* **Aim of the exercise**: Write out the whole listing again, exactly as given.

-=-=-

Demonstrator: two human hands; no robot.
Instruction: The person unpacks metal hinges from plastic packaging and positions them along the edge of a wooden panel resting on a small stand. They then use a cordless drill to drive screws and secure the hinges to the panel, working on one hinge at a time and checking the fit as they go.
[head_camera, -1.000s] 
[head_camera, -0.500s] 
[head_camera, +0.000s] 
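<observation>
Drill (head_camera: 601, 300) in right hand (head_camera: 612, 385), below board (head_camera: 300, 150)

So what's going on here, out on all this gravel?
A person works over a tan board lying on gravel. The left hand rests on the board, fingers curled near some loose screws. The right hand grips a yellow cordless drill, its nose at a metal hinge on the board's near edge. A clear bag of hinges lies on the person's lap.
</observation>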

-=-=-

* **Solved problem**:
Demonstrator: two human hands; no robot.
Instruction: The person unpacks metal hinges from plastic packaging and positions them along the edge of a wooden panel resting on a small stand. They then use a cordless drill to drive screws and secure the hinges to the panel, working on one hinge at a time and checking the fit as they go.
[head_camera, -1.000s] 
[head_camera, -0.500s] 
[head_camera, +0.000s] 
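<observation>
Drill (head_camera: 601, 300) in right hand (head_camera: 612, 385), below board (head_camera: 300, 150)

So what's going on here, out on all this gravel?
A person works over a tan board lying on gravel. The left hand rests on the board, fingers curled near some loose screws. The right hand grips a yellow cordless drill, its nose at a metal hinge on the board's near edge. A clear bag of hinges lies on the person's lap.
</observation>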

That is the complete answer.